Our nation sets aside Memorial Day for the express purpose of honoring the more than one million men and women who have fallen in combat serving our country, remembering their supreme sacrifice.

Most cannot be found in history books or documentaries, and their acts of heroism are lost to time. For the tens of thousands of families whose loved one lies either where they fell in battle or in a cemetery beneath a marker that reads “Unknown,” Memorial Day amplifies their uncertainty and quest for answers.

This Memorial Day, it is important to recognize that more than 38,000 Americans still unaccounted for from World War II to the conflicts in Iraq are estimated to be recoverable. The United States of America has a sacred obligation, and a moral imperative, to ensure we steadfastly endeavor to search for, recover and identify their remains. This is the mission of the Defense POW/MIA Accounting Agency, or DPAA.

This past week, among the more than 700 military and civilian professionals entrusted with this solemn duty, an investigation team operated with our South Korean partners, a recovery team completed its excavation work on a Belgium farm, and four recovery teams deployed to the jungles of Laos. Whether a civilian historian or scientist, Navy odontologist, Army mortuary affairs specialist, Marine explosive ordnance disposal technician, or Air Force logistician, all of us are committed to providing both the fullest possible accounting of those missing from past wars as well as answers to their families.

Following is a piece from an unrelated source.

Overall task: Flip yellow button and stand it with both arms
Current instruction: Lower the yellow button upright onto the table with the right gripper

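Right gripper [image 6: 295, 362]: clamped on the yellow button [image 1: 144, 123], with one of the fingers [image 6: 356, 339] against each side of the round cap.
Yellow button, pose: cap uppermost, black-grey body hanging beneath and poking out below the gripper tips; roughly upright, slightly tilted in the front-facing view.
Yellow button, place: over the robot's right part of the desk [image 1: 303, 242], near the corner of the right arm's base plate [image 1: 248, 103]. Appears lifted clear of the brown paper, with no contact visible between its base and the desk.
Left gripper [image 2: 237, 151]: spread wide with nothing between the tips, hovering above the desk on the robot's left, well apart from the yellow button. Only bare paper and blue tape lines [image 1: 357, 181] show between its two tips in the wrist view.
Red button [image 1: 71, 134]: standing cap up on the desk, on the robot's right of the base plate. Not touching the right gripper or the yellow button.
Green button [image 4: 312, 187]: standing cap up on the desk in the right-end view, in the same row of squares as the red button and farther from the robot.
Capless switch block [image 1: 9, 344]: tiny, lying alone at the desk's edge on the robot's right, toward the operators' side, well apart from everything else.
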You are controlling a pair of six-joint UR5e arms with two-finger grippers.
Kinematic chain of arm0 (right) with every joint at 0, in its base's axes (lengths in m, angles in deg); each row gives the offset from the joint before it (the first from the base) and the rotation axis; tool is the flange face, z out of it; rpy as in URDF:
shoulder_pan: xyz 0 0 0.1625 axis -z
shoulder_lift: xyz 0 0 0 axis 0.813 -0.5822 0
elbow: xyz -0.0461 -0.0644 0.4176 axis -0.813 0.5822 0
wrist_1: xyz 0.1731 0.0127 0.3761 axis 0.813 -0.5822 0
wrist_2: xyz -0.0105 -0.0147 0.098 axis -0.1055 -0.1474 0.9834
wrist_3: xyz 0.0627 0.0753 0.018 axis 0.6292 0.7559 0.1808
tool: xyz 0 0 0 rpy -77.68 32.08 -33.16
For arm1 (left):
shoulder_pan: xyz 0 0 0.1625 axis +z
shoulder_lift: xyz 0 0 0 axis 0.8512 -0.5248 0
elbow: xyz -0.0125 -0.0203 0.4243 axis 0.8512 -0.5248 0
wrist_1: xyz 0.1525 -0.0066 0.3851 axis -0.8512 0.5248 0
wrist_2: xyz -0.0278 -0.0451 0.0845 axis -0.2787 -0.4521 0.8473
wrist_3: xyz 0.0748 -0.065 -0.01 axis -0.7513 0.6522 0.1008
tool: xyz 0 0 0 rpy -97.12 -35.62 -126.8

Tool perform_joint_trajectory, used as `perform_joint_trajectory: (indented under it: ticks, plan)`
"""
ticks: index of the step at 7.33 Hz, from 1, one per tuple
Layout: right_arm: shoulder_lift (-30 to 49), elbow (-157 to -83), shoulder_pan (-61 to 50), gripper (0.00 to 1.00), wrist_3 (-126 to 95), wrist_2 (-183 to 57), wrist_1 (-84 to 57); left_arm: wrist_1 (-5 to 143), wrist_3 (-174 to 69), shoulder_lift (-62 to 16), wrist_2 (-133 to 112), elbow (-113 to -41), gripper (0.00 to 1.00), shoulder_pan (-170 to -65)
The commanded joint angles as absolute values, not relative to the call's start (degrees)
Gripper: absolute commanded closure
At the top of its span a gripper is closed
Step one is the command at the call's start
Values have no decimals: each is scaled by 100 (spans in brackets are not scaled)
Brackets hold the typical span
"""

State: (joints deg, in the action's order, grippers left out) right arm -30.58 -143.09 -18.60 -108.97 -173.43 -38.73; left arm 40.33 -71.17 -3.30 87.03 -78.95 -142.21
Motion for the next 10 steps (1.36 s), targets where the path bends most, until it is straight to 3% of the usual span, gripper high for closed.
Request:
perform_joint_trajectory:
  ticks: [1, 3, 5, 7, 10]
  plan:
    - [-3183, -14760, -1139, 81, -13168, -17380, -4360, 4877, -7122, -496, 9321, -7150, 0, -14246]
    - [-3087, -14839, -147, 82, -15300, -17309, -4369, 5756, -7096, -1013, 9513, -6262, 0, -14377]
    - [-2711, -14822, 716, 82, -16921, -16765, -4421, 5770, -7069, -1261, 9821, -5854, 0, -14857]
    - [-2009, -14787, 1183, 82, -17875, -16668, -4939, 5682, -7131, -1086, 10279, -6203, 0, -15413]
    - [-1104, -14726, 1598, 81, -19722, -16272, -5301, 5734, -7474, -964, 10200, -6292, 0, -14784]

First and foremost, we do so through the cooperation of 46 partner nations across the globe, who themselves recognize the humanitarian nature of our work. We also partner with more than 100 universities and non-governmental organizations, thereby expanding our capabilities in historical research, fieldwork and forensic science.

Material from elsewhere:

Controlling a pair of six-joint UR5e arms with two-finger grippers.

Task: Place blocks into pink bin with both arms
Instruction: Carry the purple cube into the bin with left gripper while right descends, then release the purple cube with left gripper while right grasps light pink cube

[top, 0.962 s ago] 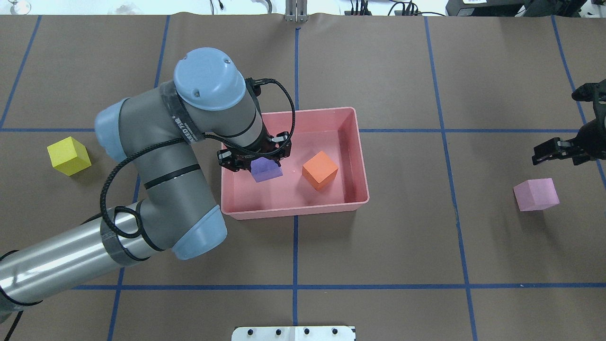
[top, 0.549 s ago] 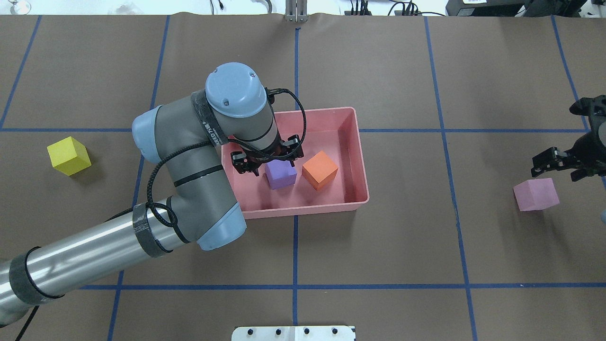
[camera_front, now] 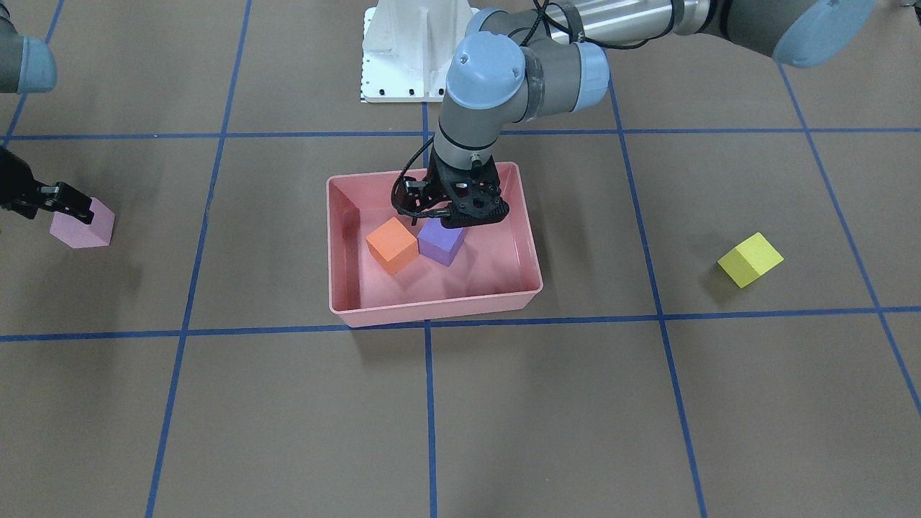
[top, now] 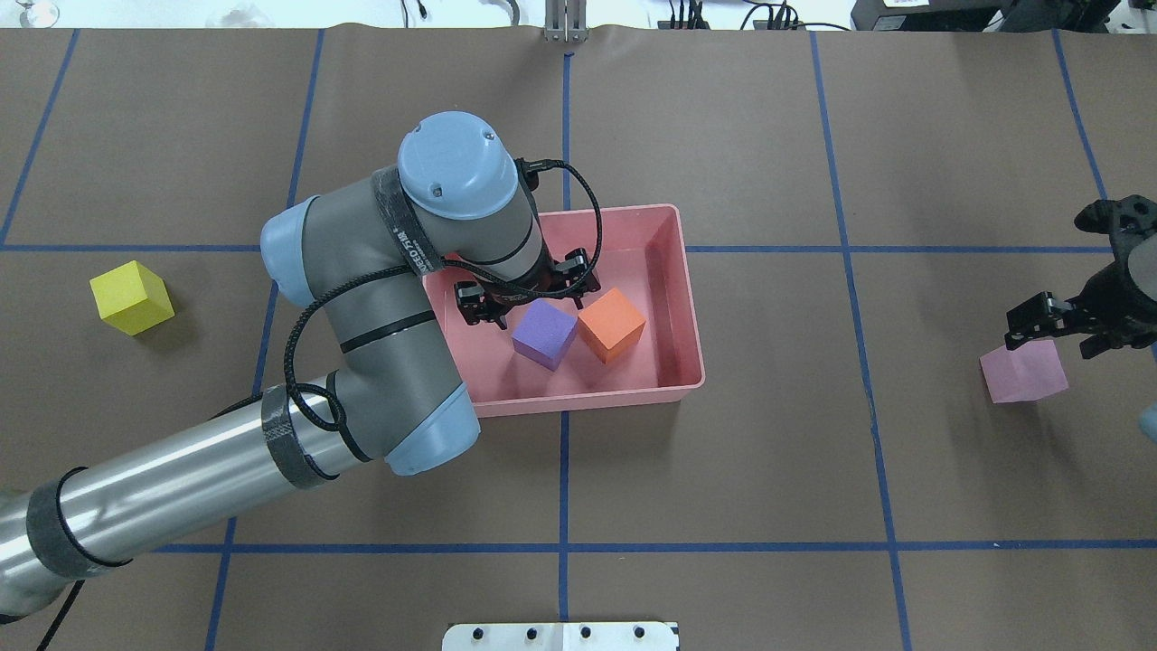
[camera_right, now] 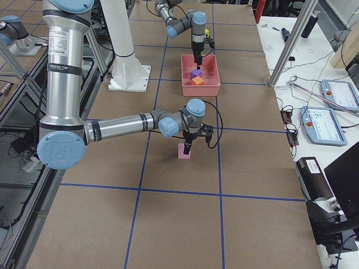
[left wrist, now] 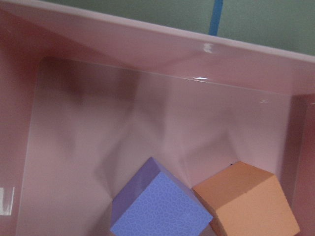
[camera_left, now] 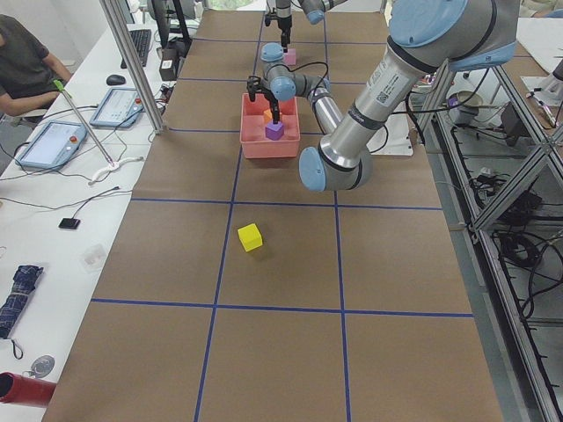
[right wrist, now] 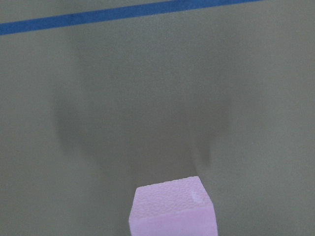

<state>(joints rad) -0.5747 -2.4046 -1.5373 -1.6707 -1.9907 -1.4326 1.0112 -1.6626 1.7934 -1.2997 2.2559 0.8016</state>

We employ technologies to improve our efforts such as geographic information system mapping to geo-reference where a soldier might have gone missing against satellite images of modern terrain. We also use isotope analysis to differentiate remains, which is helpful for those that are commingled. Innovative DNA advancements by the Armed Forces Medical Examiner System, another of our strategic partners, provide an incredible line of evidence in identifying missing personnel.

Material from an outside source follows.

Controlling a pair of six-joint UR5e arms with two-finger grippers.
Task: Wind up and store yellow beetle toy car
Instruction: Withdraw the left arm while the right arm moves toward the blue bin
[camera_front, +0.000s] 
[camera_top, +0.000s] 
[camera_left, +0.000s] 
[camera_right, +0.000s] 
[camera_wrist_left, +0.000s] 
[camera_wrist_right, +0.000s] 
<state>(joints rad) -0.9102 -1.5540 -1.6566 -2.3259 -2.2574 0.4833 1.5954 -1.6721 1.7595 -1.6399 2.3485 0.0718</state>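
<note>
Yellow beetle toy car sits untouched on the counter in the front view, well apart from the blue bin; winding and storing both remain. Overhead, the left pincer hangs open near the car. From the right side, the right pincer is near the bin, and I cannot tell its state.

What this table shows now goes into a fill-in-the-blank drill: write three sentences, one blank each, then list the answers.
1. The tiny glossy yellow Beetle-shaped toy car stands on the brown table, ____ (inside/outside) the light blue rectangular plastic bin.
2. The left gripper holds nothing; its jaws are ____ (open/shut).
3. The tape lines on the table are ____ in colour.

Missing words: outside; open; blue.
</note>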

While the global pandemic continues to present challenges to executing our noble mission, we are adapting and overcoming them. When DPAA teams were restricted from traveling, our strong partnership with a former enemy was the basis of Vietnam unilaterally conducting nine excavations looking for remains of missing U.S. service members. This past January, the first DPAA team to deploy since the pandemic excavated a complex crash site in Cambodia, while maintaining their health as well as that of our Cambodian partners.

Despite DPAA scientists having to operate in shifts to adhere to health and safety protocols, in fiscal 2020, we accounted for 120 formerly missing persons -- 82 from World War II, 36 from the Korean War, and two from the Vietnam War. In the current fiscal year, we have accounted for 94 missing service members to date.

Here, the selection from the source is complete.